Exercise goal: Copy out the data below from the line containing "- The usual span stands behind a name" to the line containing "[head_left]", both lines included, with all images left out.

Stored data entries:
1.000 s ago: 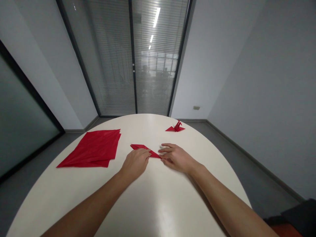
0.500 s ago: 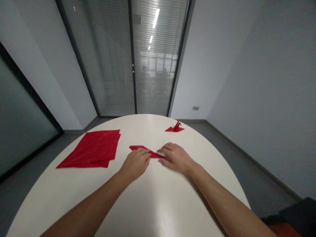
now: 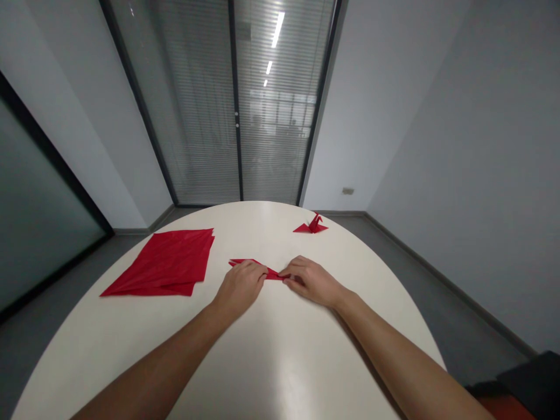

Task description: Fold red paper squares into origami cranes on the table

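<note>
A narrow piece of folded red paper [image 3: 273, 275] lies on the white table between my hands. My left hand [image 3: 245, 284] is closed over its middle, and the two-pointed end sticks out to the left beyond the knuckles. At the right end, my right hand [image 3: 311, 280] pinches the tapered tip between thumb and fingers, hiding most of it. Beyond my right hand, a finished red paper crane [image 3: 312, 225] stands with its wings spread. To the left of my left hand lies a stack of red paper sheets [image 3: 168, 262].
The round white table [image 3: 245, 361] spans the front of the view. Behind it are a glass partition with blinds [image 3: 201, 116] and grey walls. A dark chair [image 3: 525, 379] shows in part at the lower right, past the table edge.
My right thumb and fingers have closed on the tip of the folded paper, which was bare between them before. My left hand has stayed nearly in place.
</note>
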A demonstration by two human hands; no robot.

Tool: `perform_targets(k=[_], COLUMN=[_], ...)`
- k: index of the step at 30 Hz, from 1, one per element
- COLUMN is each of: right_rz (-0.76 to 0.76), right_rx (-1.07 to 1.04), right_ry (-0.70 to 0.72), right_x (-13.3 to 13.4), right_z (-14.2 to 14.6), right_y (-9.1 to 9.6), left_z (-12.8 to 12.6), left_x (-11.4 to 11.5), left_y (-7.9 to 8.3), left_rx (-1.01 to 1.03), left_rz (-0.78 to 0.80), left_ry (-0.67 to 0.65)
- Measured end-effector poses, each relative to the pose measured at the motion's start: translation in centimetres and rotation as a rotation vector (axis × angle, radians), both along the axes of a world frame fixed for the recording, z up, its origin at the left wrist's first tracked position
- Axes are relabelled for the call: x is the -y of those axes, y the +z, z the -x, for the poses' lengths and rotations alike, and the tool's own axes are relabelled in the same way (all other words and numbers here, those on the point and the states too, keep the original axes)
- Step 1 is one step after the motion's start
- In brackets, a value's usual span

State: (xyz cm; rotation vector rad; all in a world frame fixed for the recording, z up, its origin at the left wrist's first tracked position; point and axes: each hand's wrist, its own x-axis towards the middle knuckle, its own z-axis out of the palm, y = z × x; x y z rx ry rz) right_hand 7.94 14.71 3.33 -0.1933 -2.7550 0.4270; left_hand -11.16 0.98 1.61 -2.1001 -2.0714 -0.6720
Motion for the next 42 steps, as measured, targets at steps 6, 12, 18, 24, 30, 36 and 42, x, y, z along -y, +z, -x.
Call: perform_targets(k=[6,12,18,24,30,36,42], right_rz=[-0.027,-0.038,-0.065,-0.087,-0.100,-0.093,-0.141], right_rx=[0.021,0.038,0.023,-0.022,-0.025,-0.001,0.031], right_ry=[0.043,0.045,0.036,0.005,0.048,0.045,-0.011], right_x=[0.1,0.1,-0.1,-0.5,0.6,0.8,0.6], right_z=[-0.1,-0.1,0.0,0.0,0.4,0.5,0.3], right_y=[0.1,-0.2,-0.6,-0.7,-0.4,-0.3,0.3], left_z=[0.4,0.7,0.9,1.1,1.0,0.8,0.7], left_x=[-0.3,-0.5,-0.6,-0.4,-0.6,-0.7,-0.3], left_y=[-0.3,-0.1,-0.7,-0.9,-0.7,-0.8,-0.5], left_rx=[0.060,0.060,0.059,0.046,0.001,-0.007,-0.019], left_rz=[0.000,-0.001,-0.031,-0.029,-0.042,-0.025,0.063], left_ry=[0.031,0.024,-0.041,-0.131,-0.142,-0.126,-0.189])
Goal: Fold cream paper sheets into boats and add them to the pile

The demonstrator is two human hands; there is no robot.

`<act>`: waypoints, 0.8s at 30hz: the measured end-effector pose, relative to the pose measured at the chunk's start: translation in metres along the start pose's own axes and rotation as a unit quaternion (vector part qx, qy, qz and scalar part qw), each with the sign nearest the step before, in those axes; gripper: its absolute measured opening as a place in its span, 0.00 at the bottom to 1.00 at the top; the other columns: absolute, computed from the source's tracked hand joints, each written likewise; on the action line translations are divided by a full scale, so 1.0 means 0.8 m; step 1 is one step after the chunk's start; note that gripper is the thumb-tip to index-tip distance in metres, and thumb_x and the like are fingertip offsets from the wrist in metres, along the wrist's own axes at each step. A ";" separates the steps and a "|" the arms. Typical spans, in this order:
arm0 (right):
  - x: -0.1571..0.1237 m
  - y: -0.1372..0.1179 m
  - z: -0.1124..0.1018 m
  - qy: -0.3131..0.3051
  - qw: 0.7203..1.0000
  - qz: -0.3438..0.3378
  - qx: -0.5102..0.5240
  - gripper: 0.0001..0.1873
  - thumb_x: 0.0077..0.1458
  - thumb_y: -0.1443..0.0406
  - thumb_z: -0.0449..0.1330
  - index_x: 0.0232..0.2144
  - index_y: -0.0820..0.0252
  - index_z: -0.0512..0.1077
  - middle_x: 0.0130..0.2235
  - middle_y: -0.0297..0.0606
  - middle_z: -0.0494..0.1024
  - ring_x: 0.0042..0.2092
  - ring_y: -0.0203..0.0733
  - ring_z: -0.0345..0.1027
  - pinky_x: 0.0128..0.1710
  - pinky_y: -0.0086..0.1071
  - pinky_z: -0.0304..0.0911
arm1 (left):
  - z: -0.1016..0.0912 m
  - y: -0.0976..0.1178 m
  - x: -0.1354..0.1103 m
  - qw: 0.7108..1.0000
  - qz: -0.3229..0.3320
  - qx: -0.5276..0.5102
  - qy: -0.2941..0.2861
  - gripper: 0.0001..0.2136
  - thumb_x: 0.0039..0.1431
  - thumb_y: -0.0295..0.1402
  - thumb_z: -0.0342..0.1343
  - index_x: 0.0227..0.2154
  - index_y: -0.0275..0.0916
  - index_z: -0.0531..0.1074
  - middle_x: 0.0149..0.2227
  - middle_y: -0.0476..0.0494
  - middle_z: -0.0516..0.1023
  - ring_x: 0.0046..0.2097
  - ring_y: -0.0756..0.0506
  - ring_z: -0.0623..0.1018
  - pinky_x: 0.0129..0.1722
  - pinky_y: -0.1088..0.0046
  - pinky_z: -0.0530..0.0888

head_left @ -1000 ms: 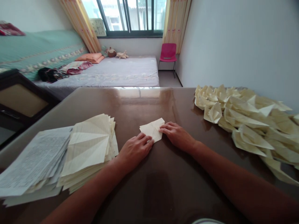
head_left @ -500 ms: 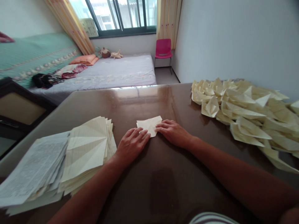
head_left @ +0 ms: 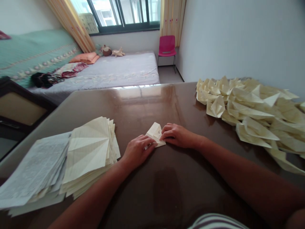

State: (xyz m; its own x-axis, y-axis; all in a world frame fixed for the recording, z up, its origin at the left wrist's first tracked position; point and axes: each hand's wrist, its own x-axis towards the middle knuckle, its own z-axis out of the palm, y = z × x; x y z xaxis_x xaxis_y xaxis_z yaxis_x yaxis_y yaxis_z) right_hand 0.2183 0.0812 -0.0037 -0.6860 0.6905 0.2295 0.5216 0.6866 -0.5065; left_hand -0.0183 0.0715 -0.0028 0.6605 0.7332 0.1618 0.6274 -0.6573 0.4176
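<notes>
A small folded sheet of cream paper [head_left: 153, 131] lies on the brown table between my hands, with a bit of dark print on its right part. My left hand [head_left: 138, 149] pinches its lower left edge between thumb and fingers. On the other side, the curled fingers of my right hand [head_left: 175, 135] grip the paper's right edge, thumb underneath. Left of my hands is a stack of creased cream sheets [head_left: 88, 146], lying against a pile of printed pages [head_left: 35, 171]. To the right, a heap of folded paper boat shapes [head_left: 252, 111] covers the table's corner.
The glossy brown table [head_left: 133, 105] reaches toward a bed [head_left: 126, 70] with soft toys and folded bedding. A pink chair [head_left: 166, 46] stands by the window. Along the right runs a white wall [head_left: 238, 38], and a dark cabinet [head_left: 21, 114] is at left.
The paper has been turned and its shape altered, from a wide flat piece to a narrower tilted one showing print. Both hands have curled more around it; my left fingers were flatter before.
</notes>
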 end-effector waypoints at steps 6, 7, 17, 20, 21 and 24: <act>0.000 -0.008 0.000 -0.005 0.999 0.034 0.006 0.09 0.56 0.65 0.58 0.38 0.57 0.77 0.39 0.39 0.75 0.41 0.38 0.67 0.45 0.33 0.60 | 0.006 -0.005 0.010 0.995 -0.100 -0.007 0.011 0.12 0.63 0.40 0.48 0.32 0.40 0.73 0.32 0.49 0.77 0.33 0.50 0.74 0.33 0.75 0.66; 0.001 -0.008 0.002 -0.004 0.999 0.043 0.006 0.08 0.56 0.64 0.58 0.37 0.57 0.77 0.39 0.38 0.75 0.41 0.38 0.67 0.44 0.33 0.60 | 0.006 -0.004 0.011 0.995 -0.102 -0.005 0.013 0.12 0.63 0.40 0.48 0.31 0.40 0.72 0.32 0.49 0.77 0.32 0.50 0.74 0.33 0.75 0.65; 0.001 -0.004 0.010 0.010 0.997 0.081 0.004 0.10 0.54 0.63 0.61 0.40 0.57 0.74 0.36 0.36 0.74 0.39 0.38 0.65 0.41 0.31 0.59 | 0.008 -0.011 0.016 0.996 -0.083 0.009 0.022 0.11 0.63 0.38 0.48 0.29 0.40 0.70 0.29 0.50 0.75 0.30 0.50 0.72 0.31 0.75 0.63; 0.000 -0.003 0.010 0.012 0.997 0.071 0.008 0.08 0.55 0.62 0.60 0.38 0.56 0.76 0.37 0.36 0.74 0.40 0.38 0.66 0.42 0.31 0.59 | 0.006 -0.010 0.016 0.997 -0.071 0.019 0.015 0.11 0.63 0.38 0.47 0.30 0.40 0.69 0.30 0.49 0.75 0.31 0.50 0.72 0.31 0.75 0.64; 0.000 -0.003 0.011 0.015 0.998 0.068 0.010 0.08 0.56 0.62 0.60 0.38 0.55 0.76 0.37 0.37 0.74 0.40 0.38 0.66 0.43 0.31 0.59 | 0.006 -0.010 0.016 0.997 -0.069 0.023 0.013 0.11 0.64 0.38 0.46 0.30 0.40 0.69 0.30 0.49 0.75 0.31 0.50 0.72 0.31 0.75 0.64; -0.001 -0.002 0.011 0.025 0.998 0.061 0.015 0.10 0.55 0.63 0.61 0.40 0.55 0.76 0.40 0.38 0.74 0.42 0.38 0.67 0.44 0.31 0.60 | 0.004 -0.008 0.017 0.997 -0.067 0.036 0.003 0.10 0.64 0.37 0.46 0.30 0.40 0.68 0.30 0.49 0.74 0.31 0.49 0.73 0.31 0.75 0.63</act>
State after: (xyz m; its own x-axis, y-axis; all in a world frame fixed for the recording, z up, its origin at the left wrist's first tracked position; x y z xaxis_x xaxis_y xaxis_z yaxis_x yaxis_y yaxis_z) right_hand 0.2135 0.0776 -0.0103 -0.5911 0.7798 0.2061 0.5842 0.5901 -0.5573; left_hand -0.0119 0.0852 -0.0059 0.5667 0.8158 0.1154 0.7377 -0.5648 0.3699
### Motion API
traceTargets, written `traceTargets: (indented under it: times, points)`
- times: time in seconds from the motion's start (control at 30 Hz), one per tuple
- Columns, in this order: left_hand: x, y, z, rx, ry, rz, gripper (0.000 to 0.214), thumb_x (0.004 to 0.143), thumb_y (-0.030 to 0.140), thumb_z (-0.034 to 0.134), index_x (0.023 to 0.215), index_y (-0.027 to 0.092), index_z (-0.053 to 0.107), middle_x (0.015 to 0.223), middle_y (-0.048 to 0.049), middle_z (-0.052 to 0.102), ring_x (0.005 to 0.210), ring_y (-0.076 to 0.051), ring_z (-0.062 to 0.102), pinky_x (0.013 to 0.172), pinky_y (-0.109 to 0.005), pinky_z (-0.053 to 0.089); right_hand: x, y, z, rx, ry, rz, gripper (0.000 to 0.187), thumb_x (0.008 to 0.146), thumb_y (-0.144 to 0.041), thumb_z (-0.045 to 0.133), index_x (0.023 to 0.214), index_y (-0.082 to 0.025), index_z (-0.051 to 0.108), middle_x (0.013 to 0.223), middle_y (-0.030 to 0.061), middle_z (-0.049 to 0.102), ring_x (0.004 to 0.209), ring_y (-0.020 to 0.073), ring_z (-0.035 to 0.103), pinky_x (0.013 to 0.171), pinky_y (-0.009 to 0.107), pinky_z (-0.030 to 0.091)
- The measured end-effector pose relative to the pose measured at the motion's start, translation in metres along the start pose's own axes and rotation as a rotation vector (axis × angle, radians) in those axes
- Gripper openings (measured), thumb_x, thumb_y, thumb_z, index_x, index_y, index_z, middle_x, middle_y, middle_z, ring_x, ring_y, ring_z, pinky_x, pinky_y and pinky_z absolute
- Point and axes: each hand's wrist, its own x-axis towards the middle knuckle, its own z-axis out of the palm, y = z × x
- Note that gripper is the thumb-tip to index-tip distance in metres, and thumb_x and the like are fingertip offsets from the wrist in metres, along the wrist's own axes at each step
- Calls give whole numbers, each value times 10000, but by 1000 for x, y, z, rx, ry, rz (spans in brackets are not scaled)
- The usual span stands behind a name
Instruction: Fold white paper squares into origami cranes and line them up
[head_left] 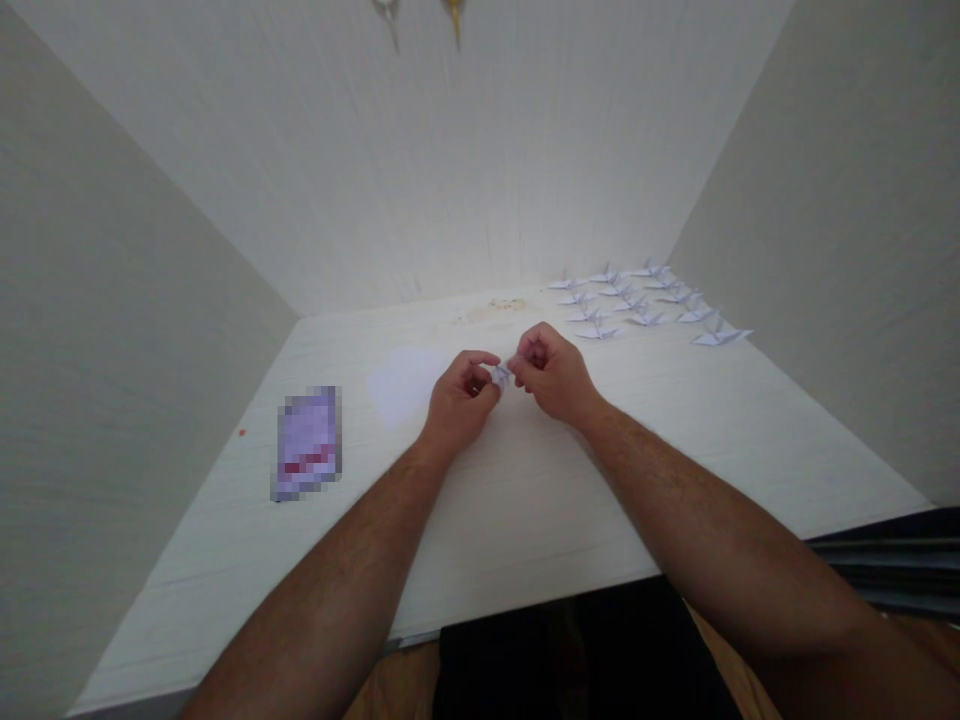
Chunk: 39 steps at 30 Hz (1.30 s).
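1. Paper piece (501,376), white and folded small, sits between the fingertips of both hands, over the middle of the white table (525,530), somewhat nearer the far edge than the near one. Whether it touches the tabletop, I cannot tell.
2. The left hand (461,398) is half curled, with thumb and forefinger pinched on the left side of the piece; the other fingers bend in toward the palm.
3. The right hand (553,373) is more tightly curled, with thumb and forefinger closed together on the right side of the same piece.
4. Folded paper cranes (630,304), white with pointed ends, stand in rows in the far right corner of the table. The nearest crane (720,337) is close to the right edge.
5. A bright white sheet (401,385), apparently paper, lies just beside the left hand on its left; its outline is washed out.
6. A purple packet (308,440) with a red band lies toward the left edge. Its surface is pixelated, so no lettering can be read.
7. A tiny red speck (242,433) lies by the left edge, left of the packet.
8. A brownish mark (506,304) shows along the far edge, against the back wall (480,170).
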Motion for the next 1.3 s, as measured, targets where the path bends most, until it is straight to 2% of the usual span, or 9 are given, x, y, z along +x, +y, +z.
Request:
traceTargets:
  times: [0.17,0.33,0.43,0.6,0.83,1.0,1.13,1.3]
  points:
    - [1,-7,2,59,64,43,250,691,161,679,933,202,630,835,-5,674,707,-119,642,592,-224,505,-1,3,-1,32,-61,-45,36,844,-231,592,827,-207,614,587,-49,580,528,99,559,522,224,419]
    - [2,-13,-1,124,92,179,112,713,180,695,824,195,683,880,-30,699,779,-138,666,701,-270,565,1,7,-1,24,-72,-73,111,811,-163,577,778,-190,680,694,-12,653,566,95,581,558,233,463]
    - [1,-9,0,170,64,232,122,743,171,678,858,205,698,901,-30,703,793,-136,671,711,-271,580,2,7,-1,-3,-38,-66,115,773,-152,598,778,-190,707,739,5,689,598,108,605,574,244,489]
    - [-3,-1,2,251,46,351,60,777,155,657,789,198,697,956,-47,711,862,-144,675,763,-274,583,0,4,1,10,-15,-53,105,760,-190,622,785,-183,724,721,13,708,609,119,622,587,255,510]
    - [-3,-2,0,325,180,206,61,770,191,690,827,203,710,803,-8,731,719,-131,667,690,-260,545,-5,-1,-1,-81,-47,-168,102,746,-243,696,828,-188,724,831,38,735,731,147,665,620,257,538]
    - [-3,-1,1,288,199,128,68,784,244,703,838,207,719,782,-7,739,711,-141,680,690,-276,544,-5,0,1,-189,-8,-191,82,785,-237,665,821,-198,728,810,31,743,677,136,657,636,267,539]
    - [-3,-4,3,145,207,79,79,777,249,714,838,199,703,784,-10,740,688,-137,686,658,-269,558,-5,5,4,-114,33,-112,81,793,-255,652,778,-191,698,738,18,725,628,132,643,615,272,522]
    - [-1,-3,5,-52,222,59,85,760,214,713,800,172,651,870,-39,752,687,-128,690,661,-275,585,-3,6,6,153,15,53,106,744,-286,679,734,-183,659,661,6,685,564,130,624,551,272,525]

Answer to the problem:
- The usual span stands behind a name
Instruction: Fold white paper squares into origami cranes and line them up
[head_left] 

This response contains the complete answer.